For now, only 1000m2 to 1500m2 of the inside office space will be used, but can be tripled by ‘multi-layer farming’, which means that you pile up greenhouses to increase production efficiently.

Next to crops, Farm To Future will be producing kitchen herbs, strawberries and mushrooms, but also trout. Various sustainably produced foods can be offered to the direct environment of the ‘urban farm’, reducing the carbon footprint and contributing to the ecosystem. The Urban Farm wants to emphasize on its durability, by skipping the transport process, which is responsible for great quantities of CO2 emissions, and by “reusing as much as possible the various residues like heat, CO2, or organic wastes from the kitchen”, says Paul. This concept is also known as ‘cradle to cradle’.

Next to food security, Urban Farming also contributes to local economic development, poverty alleviation and to the greening of the city. Paul emphasizes on the fact that they do not only want to deliver sustainably produced fresh food, but they also seek to contribute to the development and growth of the city. The project aims to reconstruct and profitably reuse buildings that are currently not in use. While aiming to make better use of the vacant properties, and to create a new economic engine, Farm To Future inflicts new functions to the urban development of the city Heerlen.

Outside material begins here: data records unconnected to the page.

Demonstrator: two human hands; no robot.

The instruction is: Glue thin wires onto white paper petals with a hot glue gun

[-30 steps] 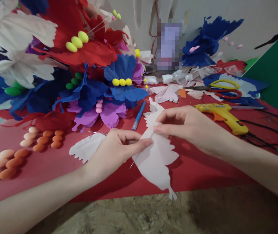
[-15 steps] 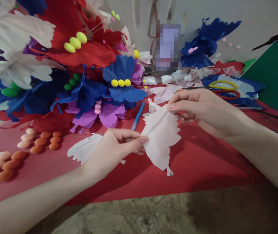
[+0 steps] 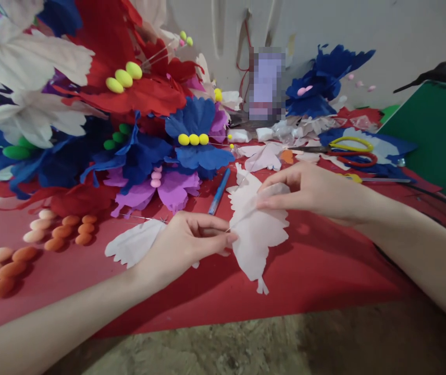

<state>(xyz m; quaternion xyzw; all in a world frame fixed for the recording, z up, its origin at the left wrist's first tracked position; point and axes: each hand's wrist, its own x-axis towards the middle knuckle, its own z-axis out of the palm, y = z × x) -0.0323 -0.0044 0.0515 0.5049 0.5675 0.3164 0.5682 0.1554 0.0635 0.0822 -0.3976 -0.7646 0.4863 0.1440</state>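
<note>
A white butterfly-shaped cut-out (image 3: 252, 252) with scalloped edges hangs tilted between my hands, above the red tabletop (image 3: 324, 276). My left hand (image 3: 184, 239) is closed, pinching it at the left end of its middle line, where a thin wire or thread shows by the fingertips. With thumb and fingers, my right hand (image 3: 305, 192) grips its upper right part, and the cut-out bulges up behind those fingers. Another white cut-out (image 3: 131, 242) lies partly hidden behind my left wrist. Just beyond my left fingers rests a blue pen (image 3: 219, 192).
Red, blue, white and purple butterflies with bead-like bodies, such as a blue butterfly (image 3: 195, 114), crowd the left and back. Orange egg-shaped pieces (image 3: 62, 229) lie in rows at left. Scissors (image 3: 350, 151) and a green board (image 3: 434, 140) are at right.
My right hand has slid down and left along the cut-out's middle, from its far end towards my left hand. My left hand keeps its pinch. The view has shifted slightly.
</note>
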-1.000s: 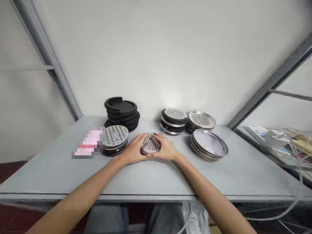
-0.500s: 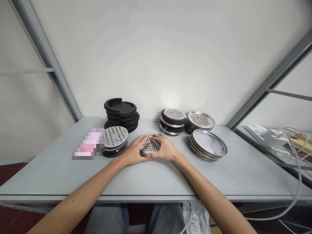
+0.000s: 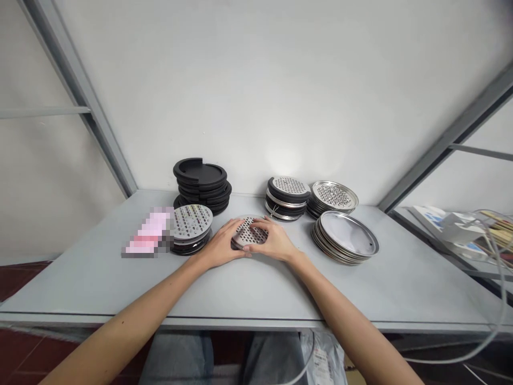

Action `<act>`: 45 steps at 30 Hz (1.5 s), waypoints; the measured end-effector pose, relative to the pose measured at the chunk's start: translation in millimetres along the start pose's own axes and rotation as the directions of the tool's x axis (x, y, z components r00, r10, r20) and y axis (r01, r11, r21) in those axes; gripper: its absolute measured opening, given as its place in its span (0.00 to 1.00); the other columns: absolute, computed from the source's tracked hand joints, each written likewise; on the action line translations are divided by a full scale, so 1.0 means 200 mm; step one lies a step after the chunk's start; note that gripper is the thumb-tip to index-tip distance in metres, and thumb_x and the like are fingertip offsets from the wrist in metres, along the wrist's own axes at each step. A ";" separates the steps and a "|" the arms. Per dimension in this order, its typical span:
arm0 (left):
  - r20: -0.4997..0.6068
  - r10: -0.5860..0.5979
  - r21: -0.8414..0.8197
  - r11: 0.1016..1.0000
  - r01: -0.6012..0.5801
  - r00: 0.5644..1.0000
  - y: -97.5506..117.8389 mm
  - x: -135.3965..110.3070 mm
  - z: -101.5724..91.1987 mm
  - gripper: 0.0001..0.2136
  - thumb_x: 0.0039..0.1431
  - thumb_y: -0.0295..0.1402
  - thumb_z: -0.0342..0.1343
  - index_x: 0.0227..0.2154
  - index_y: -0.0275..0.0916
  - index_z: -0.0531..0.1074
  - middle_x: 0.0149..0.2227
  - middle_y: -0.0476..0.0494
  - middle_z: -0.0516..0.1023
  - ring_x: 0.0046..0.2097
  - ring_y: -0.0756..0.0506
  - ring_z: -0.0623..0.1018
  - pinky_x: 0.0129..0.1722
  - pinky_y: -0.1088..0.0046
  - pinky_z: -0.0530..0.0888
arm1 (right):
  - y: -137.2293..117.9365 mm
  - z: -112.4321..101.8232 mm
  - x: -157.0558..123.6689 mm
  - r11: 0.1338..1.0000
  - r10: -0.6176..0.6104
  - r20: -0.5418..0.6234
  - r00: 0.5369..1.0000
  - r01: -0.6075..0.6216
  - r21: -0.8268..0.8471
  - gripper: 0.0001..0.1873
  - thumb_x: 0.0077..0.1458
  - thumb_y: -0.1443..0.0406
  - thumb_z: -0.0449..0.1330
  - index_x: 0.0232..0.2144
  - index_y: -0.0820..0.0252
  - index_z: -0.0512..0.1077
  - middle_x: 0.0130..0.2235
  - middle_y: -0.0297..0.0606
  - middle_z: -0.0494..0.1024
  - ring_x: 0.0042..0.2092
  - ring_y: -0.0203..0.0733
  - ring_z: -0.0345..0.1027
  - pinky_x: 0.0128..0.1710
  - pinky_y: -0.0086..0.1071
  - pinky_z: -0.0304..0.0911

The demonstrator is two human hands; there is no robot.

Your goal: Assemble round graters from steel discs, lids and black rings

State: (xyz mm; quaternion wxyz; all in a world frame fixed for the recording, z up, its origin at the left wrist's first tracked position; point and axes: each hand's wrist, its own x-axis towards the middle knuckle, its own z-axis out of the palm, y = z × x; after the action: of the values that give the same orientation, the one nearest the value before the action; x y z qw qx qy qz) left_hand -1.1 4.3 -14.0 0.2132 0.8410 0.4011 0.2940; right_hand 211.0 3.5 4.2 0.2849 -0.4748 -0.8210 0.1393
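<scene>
Grip is kept around the rim of the perforated metal disc by the left hand and right hand, on the surface. Scarcely any change is seen since a second ago; handling in place is suggested. Its underside is hidden; the pixelated pink item cannot be identified.

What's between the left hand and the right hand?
A perforated disc lies between the left hand and the right hand, both curved around its sides; the head view shows this.
</scene>
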 end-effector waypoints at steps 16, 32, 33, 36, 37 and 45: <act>-0.012 -0.012 -0.019 1.000 0.012 1.000 -0.02 -0.01 0.01 0.44 0.43 0.43 0.67 0.62 0.40 0.54 0.63 0.35 0.58 0.64 0.34 0.57 0.61 0.54 0.59 | 0.02 -0.03 -0.02 0.988 -0.079 0.131 0.988 0.060 0.141 0.31 0.42 0.48 0.66 0.48 0.52 0.74 0.57 0.44 0.68 0.63 0.57 0.51 0.59 0.53 0.53; 0.001 -0.109 -0.012 0.994 0.109 0.994 0.03 0.01 -0.01 0.43 0.45 0.44 0.66 0.62 0.37 0.55 0.63 0.35 0.59 0.64 0.34 0.57 0.61 0.56 0.60 | -0.02 0.00 -0.03 0.983 -0.003 -0.069 0.998 0.015 0.181 0.17 0.44 0.51 0.67 0.33 0.53 0.78 0.38 0.37 0.81 0.52 0.51 0.69 0.55 0.45 0.60; -0.001 -0.108 -0.012 0.994 0.108 0.994 0.03 0.01 -0.01 0.42 0.45 0.44 0.66 0.61 0.37 0.56 0.63 0.36 0.59 0.64 0.34 0.57 0.62 0.56 0.59 | -0.02 0.01 -0.03 0.983 0.013 -0.075 0.997 0.001 0.186 0.17 0.43 0.51 0.67 0.33 0.53 0.78 0.38 0.37 0.81 0.52 0.51 0.70 0.54 0.45 0.60; -0.004 -0.120 -0.016 0.993 0.120 0.993 0.03 0.02 -0.01 0.39 0.46 0.43 0.65 0.60 0.36 0.59 0.62 0.36 0.60 0.64 0.35 0.57 0.62 0.57 0.59 | -0.03 0.01 -0.02 0.979 0.053 -0.091 0.994 -0.034 0.200 0.19 0.42 0.51 0.67 0.34 0.54 0.78 0.37 0.38 0.81 0.51 0.51 0.70 0.53 0.44 0.61; -0.011 -0.126 -0.020 0.992 0.126 0.992 0.04 0.02 -0.02 0.39 0.46 0.43 0.65 0.60 0.37 0.59 0.62 0.36 0.61 0.64 0.35 0.59 0.61 0.57 0.59 | -0.03 0.00 -0.02 0.979 0.056 -0.092 0.994 -0.037 0.200 0.19 0.42 0.51 0.67 0.35 0.55 0.78 0.38 0.39 0.80 0.51 0.51 0.70 0.53 0.44 0.61; -0.023 -0.098 -0.049 0.994 0.097 0.995 0.04 0.01 -0.03 0.40 0.47 0.44 0.64 0.61 0.38 0.55 0.62 0.37 0.62 0.61 0.37 0.63 0.60 0.59 0.62 | 0.06 -0.09 -0.02 0.945 -0.175 -0.002 0.985 0.168 0.281 0.23 0.43 0.55 0.68 0.43 0.58 0.76 0.50 0.44 0.76 0.57 0.52 0.63 0.57 0.46 0.59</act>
State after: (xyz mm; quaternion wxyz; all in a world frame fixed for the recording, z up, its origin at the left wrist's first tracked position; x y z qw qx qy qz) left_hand -1.2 2.0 -4.2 0.2423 0.8112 0.4373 0.3034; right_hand 231.9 5.8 12.1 0.3510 -0.3548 -0.8343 0.2343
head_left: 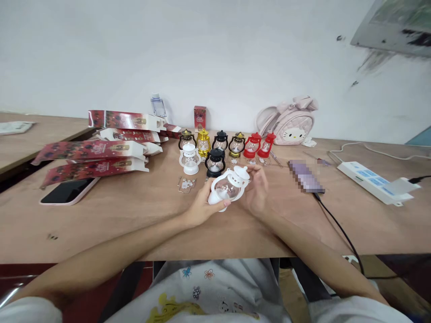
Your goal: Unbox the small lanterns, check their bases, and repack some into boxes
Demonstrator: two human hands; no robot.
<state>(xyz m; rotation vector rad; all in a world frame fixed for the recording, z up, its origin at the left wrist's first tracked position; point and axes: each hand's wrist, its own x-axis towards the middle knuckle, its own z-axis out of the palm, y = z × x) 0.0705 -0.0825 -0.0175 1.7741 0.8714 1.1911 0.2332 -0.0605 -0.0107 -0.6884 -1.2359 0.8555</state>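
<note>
My left hand [201, 204] grips the base of a small white lantern [230, 184], which is tilted with its cap to the upper right. Beside that cap is my right hand [258, 190], its fingers curled in close to the lantern's side; whatever they pinch is too small to make out. Just beyond stand a second white lantern [190, 159] and a black lantern [215, 163], both upright. Behind these runs a row of lanterns in bronze, gold [203, 143], black and red [252, 146]. Thin bent wire handles with small white parts [186, 184] lie on the table in front.
Red printed boxes [97, 150] are piled at the left, above a phone [69, 192]. A small red box [200, 117], a clear bottle [157, 106] and a pink bag [294, 125] stand by the wall. To the right lie another phone [305, 176], a power strip [373, 181] and cables.
</note>
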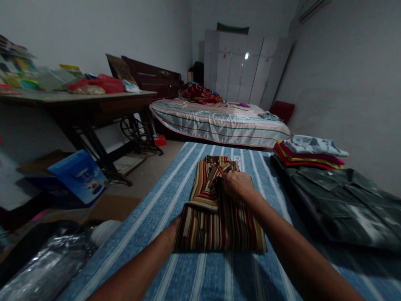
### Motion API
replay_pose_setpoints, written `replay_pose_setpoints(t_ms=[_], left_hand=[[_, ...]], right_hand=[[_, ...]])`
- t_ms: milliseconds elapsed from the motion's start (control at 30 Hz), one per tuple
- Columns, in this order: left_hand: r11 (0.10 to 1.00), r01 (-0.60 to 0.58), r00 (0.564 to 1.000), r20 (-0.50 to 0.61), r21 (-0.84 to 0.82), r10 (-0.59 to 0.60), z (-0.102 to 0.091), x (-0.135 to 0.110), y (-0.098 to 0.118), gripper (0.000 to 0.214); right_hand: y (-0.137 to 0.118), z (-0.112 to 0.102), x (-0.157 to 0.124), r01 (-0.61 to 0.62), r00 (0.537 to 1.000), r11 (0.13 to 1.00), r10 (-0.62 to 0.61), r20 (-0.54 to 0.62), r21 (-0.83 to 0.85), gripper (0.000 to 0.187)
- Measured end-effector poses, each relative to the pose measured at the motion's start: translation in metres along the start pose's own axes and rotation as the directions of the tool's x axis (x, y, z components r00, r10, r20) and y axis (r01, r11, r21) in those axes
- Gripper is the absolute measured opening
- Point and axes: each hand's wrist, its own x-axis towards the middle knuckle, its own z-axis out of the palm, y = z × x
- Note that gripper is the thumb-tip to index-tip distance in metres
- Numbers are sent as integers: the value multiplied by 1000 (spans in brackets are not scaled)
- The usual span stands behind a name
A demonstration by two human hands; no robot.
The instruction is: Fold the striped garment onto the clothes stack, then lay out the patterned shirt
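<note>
striped garment [203, 232]: partly folded, far end near far edge of blue-striped sheet [156, 209] | right hand [237, 183]: gripping its bunched folds | left hand [175, 227]: at its left side, mostly hidden, grip can't tell | advice: smooth bunching flat, keep layers square

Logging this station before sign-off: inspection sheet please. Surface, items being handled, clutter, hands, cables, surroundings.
Surface: blue cloth with white stripes, garments on it.
Items: striped garment, partly folded; right of it, dark green jacket and folded-clothes stack.
Clutter: blue cardboard box and silvery plastic wrap at left; red plastic bag on treadle sewing table.
Hands: right hand grips the striped garment's upper layer; left hand at its left edge, fingers hidden.
Cables: nothing seen.
Surroundings: bed, wardrobe behind.
</note>
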Motion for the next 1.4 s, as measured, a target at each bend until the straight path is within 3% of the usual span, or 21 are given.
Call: replay_pose_setpoints(t_ms=[67,133,167,233,300,400,533,600,700,767,867,933,1000,1100,1233,1300,1400], left_hand=[[941,131,991,42,-312,-124,-6,-5,1,74],[714,265,963,136,-649,-233,-11,-10,4,81],[601,294,951,167,-743,-259,-13,-11,6,80],[542,266,952,130,-797,-276,-18,-14,10,68],[633,197,965,35,-748,-259,-23,-15,13,60],[811,145,961,-115,-567,-253,-30,-12,14,70],[928,190,855,-411,-319,-316,-36,2,6,53],[948,238,811,-493,-211,-314,-38,10,1,38],[942,318,764,-561,-103,-320,-39,18,-4,42],[944,314,777,-545,-100,-316,-40,17,-4,45],[974,205,894,-385,-101,-228,-42,9,1,62],[992,130,948,-293,-4,-125,-42,4,4,76],[985,105,953,-295,134,-62,-41,4,5,65],[960,153,920,-389,236,-51,-40,12,2,30],[962,206,833,-547,180,-76,-43,25,-6,25],[970,241,776,-605,22,-179,-44,27,-9,28],[925,254,736,-564,-282,-374,-46,26,-11,35]], right_hand=[[5,25,25,4,998,1000,-5,67,12,28],[9,49,36,4,995,1000,-6,104,19,29],[10,59,38,1,993,1000,-4,116,21,29],[12,71,38,-4,992,1000,1,129,23,31],[12,74,38,-1,992,1000,-2,128,23,31],[12,68,38,11,993,1000,-13,120,18,31],[9,53,39,20,994,1000,-22,107,17,31],[9,48,41,25,994,999,-27,101,26,30],[11,47,48,21,995,999,-26,94,49,27],[15,51,52,10,996,997,-16,91,73,28],[25,61,57,-5,995,991,-9,98,132,33],[35,67,60,5,992,980,-31,125,200,36],[46,73,62,32,982,954,-86,171,297,36],[65,81,65,66,951,892,-192,242,446,31],[85,88,64,60,911,784,-297,288,618,33],[92,90,64,21,916,711,-295,271,703,31],[97,94,65,-17,944,656,-238,228,754,21]])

Now, I hear you thinking, where can I get a taste of this urban farmed fresh food? As every other normal human being, I thought how about the financial aspect of this new concept? To this, Paul answered, “The concept is now being tested in Heerlen, but if that works out, you want to start getting profits from it of course”. So to promote the project, they are now cooperating with schools like the has Hogeschool, and Hotel Management School Maastricht who did market research which concluded that more than half of the entrepreneurs in a radius of 50km is interested in products from Farm To Future. So restaurants are happy that they will be able to promote having sustainably produced fresh food, as increasingly people are being introduced to and start demanding for more healthy food.

Walas is clearly driven by a great passion for people in their cities, they aim for a better and healthier lifestyle including both work and recreation. The Farm To Future project enables the city of Heerlen to grow into a more innovative and modern area, creating more opportunities for people to be creative and explore new aspects of life. The project is a great example for the future of the food production in the rest of the country.

But now the question is; will supermarkets of the future have their own farms located in a building right next to them?